MT: It seems likely that it’s just some read out of your brain state. Some temporal synchrony of firing neurons. This is what's happening in studies of attention, and perhaps that's the same as consciousness—that the way you deploy attention is by training neurons to synchronize. So maybe what you're aware of are things that are all in a particular cycle, together. So, your conscious awareness is just the baseline level of neural synchrony that's monitoring what the world around you is like. Maybe it’s that simple. It may be just some emergent property of whatever way the brain works.

BT: So do you think all the interest in consciousness is a false poetic, in that way?

MT: It may be. Consciousness is something people love to talk about, but until we have a better understanding of the brain, it’s hard to say, and a number of theories have decent claims to some plausibility. The brain is the most complex device in the known universe. So it’s probably true that most experienceable phenomena are due to complex and overlapping neural mechanisms and their attendant behavioral consequences. Nature? Nurture? Of course it’s a combination. But the brain is not a cleanly engineered device, it’s built on layers and layer of adaptations, and each one is kind of ad-hoc.

BT: That's exactly what your father said about cities—that, infrastructurally-speaking, they were dense, vast agglomerations of solutions to various now-lost problems, which had accrued over a tremendous span of time and which couldn't be disentangled from each other. Our brains retain all the engineering patterns that successfully passed evolution's tests on our ancestors. In some ways, urban construction is parallel, where earlier efforts to shape life or solve a problem—say, the sewage or power grid—are these systems we now have no choice but to work within, even if now they're not ideal. It sounds like cities and brains evolve in the same way.

MT: Well, sure. Different time scales, but sure. The structures that form our brain have been in evolution almost continuously for a billion years. Each advantageous mutation just takes you incrementally further from whatever structure was previously there. The brain we have now is the result of a random walk through a certain evolutionary space, and that random walk would have been a lot different if the mutations had been different early on. But the world is the way it is, and the brain has always been building itself in response to that world. You end up with structures that seem optimal for the problems they're faced with.

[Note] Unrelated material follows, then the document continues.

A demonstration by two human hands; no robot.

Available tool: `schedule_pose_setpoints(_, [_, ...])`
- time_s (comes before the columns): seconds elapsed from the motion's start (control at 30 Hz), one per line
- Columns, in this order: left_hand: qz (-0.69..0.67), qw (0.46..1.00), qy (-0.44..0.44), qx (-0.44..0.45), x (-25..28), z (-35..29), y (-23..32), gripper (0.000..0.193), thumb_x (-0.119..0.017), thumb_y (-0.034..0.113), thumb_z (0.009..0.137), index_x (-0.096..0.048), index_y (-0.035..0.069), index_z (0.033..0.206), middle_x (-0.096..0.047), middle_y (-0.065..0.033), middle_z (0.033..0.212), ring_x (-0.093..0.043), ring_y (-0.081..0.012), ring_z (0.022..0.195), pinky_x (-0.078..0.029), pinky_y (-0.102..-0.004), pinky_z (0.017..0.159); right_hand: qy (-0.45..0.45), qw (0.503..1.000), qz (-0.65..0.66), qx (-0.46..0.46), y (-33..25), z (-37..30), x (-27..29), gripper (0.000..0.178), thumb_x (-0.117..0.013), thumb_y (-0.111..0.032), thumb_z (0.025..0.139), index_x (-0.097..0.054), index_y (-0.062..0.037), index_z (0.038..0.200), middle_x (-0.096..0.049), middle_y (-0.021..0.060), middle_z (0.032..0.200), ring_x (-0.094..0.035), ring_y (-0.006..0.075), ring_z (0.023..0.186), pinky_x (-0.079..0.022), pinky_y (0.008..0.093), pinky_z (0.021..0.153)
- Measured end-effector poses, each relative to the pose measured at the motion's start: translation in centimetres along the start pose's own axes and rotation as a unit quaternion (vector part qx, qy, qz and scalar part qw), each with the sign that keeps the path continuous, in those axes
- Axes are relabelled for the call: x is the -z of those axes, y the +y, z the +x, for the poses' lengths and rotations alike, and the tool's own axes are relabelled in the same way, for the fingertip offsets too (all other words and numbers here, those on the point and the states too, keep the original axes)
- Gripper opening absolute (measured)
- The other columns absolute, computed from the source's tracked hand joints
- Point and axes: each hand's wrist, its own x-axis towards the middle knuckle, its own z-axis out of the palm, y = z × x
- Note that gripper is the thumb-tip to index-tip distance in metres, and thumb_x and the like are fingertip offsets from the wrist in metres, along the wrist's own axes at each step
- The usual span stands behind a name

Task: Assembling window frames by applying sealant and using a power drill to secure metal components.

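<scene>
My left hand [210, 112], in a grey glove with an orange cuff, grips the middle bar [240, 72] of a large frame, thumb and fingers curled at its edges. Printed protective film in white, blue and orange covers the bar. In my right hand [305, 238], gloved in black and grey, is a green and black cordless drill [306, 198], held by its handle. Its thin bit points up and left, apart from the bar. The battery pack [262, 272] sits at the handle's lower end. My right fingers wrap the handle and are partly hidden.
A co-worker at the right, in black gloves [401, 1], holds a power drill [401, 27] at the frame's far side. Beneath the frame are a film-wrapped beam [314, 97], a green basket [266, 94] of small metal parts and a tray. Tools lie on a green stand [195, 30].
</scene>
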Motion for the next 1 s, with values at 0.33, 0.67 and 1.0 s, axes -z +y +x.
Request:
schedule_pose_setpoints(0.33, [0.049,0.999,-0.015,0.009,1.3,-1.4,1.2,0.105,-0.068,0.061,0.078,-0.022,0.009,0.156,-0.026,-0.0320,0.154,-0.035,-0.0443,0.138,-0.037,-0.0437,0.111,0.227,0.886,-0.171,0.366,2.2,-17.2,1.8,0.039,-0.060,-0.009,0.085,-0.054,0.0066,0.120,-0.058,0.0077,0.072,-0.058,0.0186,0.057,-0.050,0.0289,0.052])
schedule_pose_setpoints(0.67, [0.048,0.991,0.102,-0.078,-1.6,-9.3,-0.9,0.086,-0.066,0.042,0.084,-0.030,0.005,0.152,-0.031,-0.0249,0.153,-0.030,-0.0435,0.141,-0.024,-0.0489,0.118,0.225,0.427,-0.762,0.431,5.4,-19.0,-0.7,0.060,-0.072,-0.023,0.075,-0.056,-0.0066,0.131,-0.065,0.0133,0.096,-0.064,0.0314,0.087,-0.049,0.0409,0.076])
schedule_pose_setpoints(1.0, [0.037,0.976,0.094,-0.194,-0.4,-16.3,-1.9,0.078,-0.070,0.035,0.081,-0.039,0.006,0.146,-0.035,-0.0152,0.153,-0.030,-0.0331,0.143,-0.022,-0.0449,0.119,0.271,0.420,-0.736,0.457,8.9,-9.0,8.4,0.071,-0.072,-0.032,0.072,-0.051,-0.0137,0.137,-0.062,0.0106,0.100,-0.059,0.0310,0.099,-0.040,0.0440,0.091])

BT: This seems like a hard-science version of a more recent claim in some fields of spatial psychology or existential philosophy. In the book Human Space, Otto Friedrich Bollnow writes, "The concrete space of human life is organized by purposeful activity in such a way that everything has its assigned place. This spatial order is created only in the smallest detail by the individual. For the most part, we find it already present as a supra-individual order, into which we are born. But this too has come into being as the result of a purposeful human activity. It is in this purposeful form that the world becomes comprehensible to us, and only because of it can I move meaningfully in space." What do you make of this? Do you think it’s just a different expression of the same neurological basis we just described? Do you think that architecture might somehow map or reflect some neurological coding?

MT: Well, we build it, so it must reflect something about our cognition. But I wouldn't push that too far, and I don't know how strong a statement of it I would make. I am skeptical about how much architecture is really constrained or shaped by our cognitive systems, which obviously allow for a pretty wide range of architectural typologies and modes. I think it’s determined more culturally than neurologically. Also, four walls and a ceiling is a pretty efficient way to create a reasonably usable volume, in simple material terms—which would really point more towards physical or technological limits. Now, I do think that the more subtle aspects of architecture—the ceiling height, or the direction from which natural light enters the building—those might be more cognitively-driven. But I'm just guessing.